Car Farts and Bad Music: How to Survive Your Road Trip to the Crag

“Road-Trip-Itus” is a well-known condition caused by spending too much time in close proximity to the same person. Here's how to prevent it.

It’s 2 a.m. and the GPS reads 420 miles to Denver. Your buddy cues up his favorite Sean Paul song, again. You throw him a loaded glance, but he’s conveniently fidgeting with his phone. Just then that trademark bouquet permeates your truck. Your partner giggles and you crack the window in disgust.

“Road-Trip-Itus” is a well-known condition caused by spending too much time in close proximity to the same person. The same stories regurgitate, and those mannerisms you found so amusing at the gym are becoming grounds for manslaughter. Even though you’re only halfway through your much-anticipated road trip, the 9-to-5 grind back at the glue factory is sounding like paradise.

Luckily, there’s a solution. Expedition Behavior (EB) is a term endemic to experiential-education programs. Simply put, good EB derives from a mental outlook that places trip objectives above one’s own personal agendas. For an expedition to succeed, members must have a common goal, and agree on a leadership hierarchy. The following suggestions will set the tone for a successful trip before you even pull away from your mom’s driveway.

Have a plan. Unless you’re headed off for an endless road trip, having an agreed-upon destination and timeframe are critical. Hash out these details before you depart.

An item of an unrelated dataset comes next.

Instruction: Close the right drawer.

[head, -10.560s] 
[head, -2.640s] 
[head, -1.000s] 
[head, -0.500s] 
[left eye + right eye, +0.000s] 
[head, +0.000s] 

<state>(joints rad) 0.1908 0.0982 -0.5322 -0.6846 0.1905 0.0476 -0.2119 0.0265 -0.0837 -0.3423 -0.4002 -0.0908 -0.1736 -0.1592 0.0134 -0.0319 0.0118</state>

Drive your miles. Nothing’s worse than embarking on a long trip with one and a half drivers. Pull your weight behind the wheel. Keep it clean. A messy car breeds contempt. Keep your belongings in their designated spot, and respect your buddy’s space.

Rise ’n’ shine. Some people love early mornings; others cringe at the thought. Don’t act too bright-eyed until you learn your partner’s routine.

Penny pinching. Make sure you have adequate funding before you set off. Dirt bagging is fun, but the hassle of doing everything on the cheap can cut into your climbing time — a commodity far more valuable than money.

Flexibility. Be open-minded about new possibilities. Provided they don’t deviate too far from your goal, the unexpected often yields adventure. Know each other’s abilities. It sucks discovering your trusted gym spotter is a Gumby belayer. Go on a few day trips together before embarking on a longer and more committing journey.

Small favors. Niceties go a long way. Don’t be afraid to occasionally treat your partner to his favorite candy bar or iced latté.

Laugh, goddammit. Laughter is the lubrication that keeps all social mechanisms running smoothly. Like good Karma, spread it wide and far.

Dish patrol. Do more than your fair share of the dishes — it’s free, easy, and shows you’re a team player.

Third parties. Try to meet new people along the way. Fresh perspectives and new stories raise spirits, especially if you’ve been traveling with the same person for a prolonged period.

Personal space. Alone time is essential, even if it’s just an hour to read. If you see your partner ensconced in his journal, it’s probably not the best time to beg for a belay.

Leggo my ego. Be a supportive belayer, and avoid getting overly competitive about the same route — this can ruin a road trip faster than a busted timing belt!

Open dialogue. Establish good communication with your partner, and make sure you both speak your mind. If your partner wants to spend an extra week at a crag that holds little appeal to you, talk it out and compromise. It’s much easier to handle the little things before they magnify.

Don’t eat the last PowerBar. If you’re sharing food, never polish off a resource without offering it up first. Think of your team first and realize that you’re part of something greater than yourself. When you debark for a road trip, you’re forsaking your comfort zone and daily routines for adventure. Take this reality one step further by actively fostering a positive group mindset. Whether it’s kicking your partner a couple hamburgers or relinquishing a redpoint, small sacrifices go a long way in demonstrating that you’re a team player. Abandon your comfort zone, try new ways of doing things, and you might just learn something about yourself along the way.